▶ Aim of the task
Output the data verbatim, with nothing added or dropped.

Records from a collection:

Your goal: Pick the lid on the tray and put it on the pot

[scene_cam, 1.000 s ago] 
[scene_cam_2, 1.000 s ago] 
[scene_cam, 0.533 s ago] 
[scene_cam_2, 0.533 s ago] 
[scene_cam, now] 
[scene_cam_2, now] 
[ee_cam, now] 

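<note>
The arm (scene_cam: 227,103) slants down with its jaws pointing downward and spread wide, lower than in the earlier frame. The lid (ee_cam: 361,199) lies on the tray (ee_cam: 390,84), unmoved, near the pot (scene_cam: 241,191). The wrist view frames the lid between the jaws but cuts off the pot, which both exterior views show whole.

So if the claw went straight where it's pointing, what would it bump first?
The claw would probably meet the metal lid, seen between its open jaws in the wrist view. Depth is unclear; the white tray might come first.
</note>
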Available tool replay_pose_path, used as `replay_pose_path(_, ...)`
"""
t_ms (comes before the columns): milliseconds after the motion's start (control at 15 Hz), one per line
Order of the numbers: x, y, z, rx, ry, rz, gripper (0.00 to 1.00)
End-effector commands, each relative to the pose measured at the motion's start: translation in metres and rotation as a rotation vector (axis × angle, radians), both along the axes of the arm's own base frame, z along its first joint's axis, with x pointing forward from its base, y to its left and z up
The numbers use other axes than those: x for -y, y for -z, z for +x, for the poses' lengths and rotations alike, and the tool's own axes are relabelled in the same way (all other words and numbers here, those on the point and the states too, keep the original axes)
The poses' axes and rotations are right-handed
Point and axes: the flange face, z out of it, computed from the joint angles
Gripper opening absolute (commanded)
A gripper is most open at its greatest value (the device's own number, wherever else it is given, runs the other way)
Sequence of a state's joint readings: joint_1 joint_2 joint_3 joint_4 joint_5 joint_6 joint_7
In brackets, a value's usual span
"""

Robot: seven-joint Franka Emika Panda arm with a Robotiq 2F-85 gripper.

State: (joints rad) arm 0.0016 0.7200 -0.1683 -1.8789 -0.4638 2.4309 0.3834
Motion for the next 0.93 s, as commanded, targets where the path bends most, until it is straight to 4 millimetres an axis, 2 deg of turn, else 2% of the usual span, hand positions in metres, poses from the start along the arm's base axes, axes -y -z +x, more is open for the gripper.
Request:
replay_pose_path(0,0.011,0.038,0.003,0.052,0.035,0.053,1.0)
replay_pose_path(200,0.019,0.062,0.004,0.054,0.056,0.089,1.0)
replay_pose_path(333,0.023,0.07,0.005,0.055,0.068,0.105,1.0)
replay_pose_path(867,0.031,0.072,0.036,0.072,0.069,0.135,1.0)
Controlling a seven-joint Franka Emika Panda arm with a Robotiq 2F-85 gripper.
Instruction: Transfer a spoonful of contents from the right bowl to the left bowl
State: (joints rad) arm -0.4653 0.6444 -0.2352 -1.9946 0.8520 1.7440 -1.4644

▶ Response for this exercise
Your goal: Pick the lid on the tray and put it on the pot

[scene_cam, 1.000 s ago] 
[scene_cam_2, 1.000 s ago] 
[scene_cam, 0.533 s ago] 
[scene_cam_2, 0.533 s ago] 
[scene_cam, now] 
[scene_cam_2, now] 
[ee_cam, now] 

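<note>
The arm (scene_cam: 227,103) slants down with its jaws pointing downward and spread wide, lower than in the earlier frame. The lid (ee_cam: 361,199) lies on the tray (ee_cam: 390,84), unmoved, near the pot (scene_cam: 241,191). The wrist view frames the lid between the jaws but cuts off the pot, which both exterior views show whole.

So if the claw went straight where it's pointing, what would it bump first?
The claw would probably meet the metal lid, seen between its open jaws in the wrist view. Depth is unclear; the white tray might come first.
</note>
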Available tool replay_pose_path, used as `replay_pose_path(_, ...)`
"""
t_ms (comes before the columns): milliseconds after the motion's start (control at 15 Hz), one per line
Order of the numbers: x, y, z, rx, ry, rz, gripper (0.00 to 1.00)
End-effector commands, each relative to the pose measured at the motion's start: translation in metres and rotation as a rotation vector (axis × angle, radians), both along the axes of the arm's own base frame, z along its first joint's axis, with x pointing forward from its base, y to its left and z up
The numbers use other axes than those: x for -y, y for -z, z for +x, for the poses' lengths and rotations alike, and the tool's own axes are relabelled in the same way (all other words and numbers here, those on the point and the states too, keep the original axes)
The poses' axes and rotations are right-handed
Point and axes: the flange face, z out of it, computed from the joint angles
Gripper opening absolute (commanded)
A gripper is most open at its greatest value (the device's own number, wherever else it is given, runs the other way)
Sequence of a state's joint readings: joint_1 joint_2 joint_3 joint_4 joint_5 joint_6 joint_7
In brackets, a value's usual span
"""

Robot: seven-joint Franka Emika Panda arm with a Robotiq 2F-85 gripper.

State: (joints rad) arm 0.0016 0.7200 -0.1683 -1.8789 -0.4638 2.4309 0.3834
Motion for the next 0.93 s, as commanded, targets where the path bends most, until it is straight to 4 millimetres an axis, 2 deg of turn, else 2% of the usual span, hand positions in metres, poses from the start along the arm's base axes, axes -y -z +x, more is open for the gripper.
Request:
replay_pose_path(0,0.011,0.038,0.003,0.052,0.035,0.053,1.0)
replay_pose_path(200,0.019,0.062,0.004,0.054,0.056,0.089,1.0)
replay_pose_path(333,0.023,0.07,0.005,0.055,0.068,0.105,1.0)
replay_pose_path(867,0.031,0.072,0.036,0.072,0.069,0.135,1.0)
Controlling a seven-joint Franka Emika Panda arm with a Robotiq 2F-85 gripper.
Instruction: Transfer a spoonful of contents from the right bowl to the left bowl
State: (joints rad) arm -0.4653 0.6444 -0.2352 -1.9946 0.8520 1.7440 -1.4644

The response to the exercise has been completed.